- **Task statement**
Starting at the first line of the listing below and ending at the line with "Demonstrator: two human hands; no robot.", copy each line exactly.
____
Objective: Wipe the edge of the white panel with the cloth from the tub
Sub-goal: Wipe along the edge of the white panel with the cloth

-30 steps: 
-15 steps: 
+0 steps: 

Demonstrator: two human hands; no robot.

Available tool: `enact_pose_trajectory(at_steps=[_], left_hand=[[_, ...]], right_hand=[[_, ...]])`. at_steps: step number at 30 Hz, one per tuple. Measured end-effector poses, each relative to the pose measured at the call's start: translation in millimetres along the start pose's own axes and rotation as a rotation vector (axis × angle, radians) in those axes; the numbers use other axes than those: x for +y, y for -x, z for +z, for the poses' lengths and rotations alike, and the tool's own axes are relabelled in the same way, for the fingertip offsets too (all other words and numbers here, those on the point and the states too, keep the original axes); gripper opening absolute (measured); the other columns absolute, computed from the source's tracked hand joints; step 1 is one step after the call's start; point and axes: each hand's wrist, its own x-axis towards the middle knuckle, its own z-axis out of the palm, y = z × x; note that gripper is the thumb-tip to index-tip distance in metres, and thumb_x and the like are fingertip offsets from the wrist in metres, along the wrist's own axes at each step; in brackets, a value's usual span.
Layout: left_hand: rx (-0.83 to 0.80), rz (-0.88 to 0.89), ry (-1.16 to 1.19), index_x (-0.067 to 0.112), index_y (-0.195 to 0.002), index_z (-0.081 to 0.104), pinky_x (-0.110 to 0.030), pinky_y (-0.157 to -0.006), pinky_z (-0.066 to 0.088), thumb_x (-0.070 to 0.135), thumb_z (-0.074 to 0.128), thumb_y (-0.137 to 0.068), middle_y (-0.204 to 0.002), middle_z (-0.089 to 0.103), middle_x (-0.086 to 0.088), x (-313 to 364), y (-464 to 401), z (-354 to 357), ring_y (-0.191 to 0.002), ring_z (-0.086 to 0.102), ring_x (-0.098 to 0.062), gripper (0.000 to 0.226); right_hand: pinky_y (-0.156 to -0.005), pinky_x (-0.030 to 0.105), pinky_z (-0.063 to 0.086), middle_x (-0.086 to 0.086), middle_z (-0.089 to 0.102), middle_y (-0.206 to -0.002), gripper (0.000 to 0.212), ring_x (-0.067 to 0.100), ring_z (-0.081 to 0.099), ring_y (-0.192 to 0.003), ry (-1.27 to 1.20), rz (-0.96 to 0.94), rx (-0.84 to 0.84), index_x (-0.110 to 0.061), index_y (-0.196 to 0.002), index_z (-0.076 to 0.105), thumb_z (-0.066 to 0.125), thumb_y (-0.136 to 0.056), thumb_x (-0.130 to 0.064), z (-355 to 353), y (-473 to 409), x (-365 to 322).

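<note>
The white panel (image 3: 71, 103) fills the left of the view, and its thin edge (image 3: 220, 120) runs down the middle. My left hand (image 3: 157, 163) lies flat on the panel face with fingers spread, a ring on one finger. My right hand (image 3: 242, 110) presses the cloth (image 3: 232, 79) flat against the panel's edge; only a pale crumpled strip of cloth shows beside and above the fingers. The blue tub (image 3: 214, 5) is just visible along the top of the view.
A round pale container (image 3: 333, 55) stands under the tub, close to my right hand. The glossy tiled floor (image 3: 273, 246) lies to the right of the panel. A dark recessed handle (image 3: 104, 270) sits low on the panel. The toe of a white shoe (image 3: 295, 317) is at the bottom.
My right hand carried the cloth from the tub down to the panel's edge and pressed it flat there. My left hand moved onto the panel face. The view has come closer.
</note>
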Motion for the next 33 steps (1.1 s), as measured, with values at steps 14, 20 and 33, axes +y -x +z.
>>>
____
- **Exercise result**
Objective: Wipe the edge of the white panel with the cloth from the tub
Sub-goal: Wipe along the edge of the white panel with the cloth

-30 steps: 
-15 steps: 
+0 steps: 

Demonstrator: two human hands; no robot.

This completes the requested output.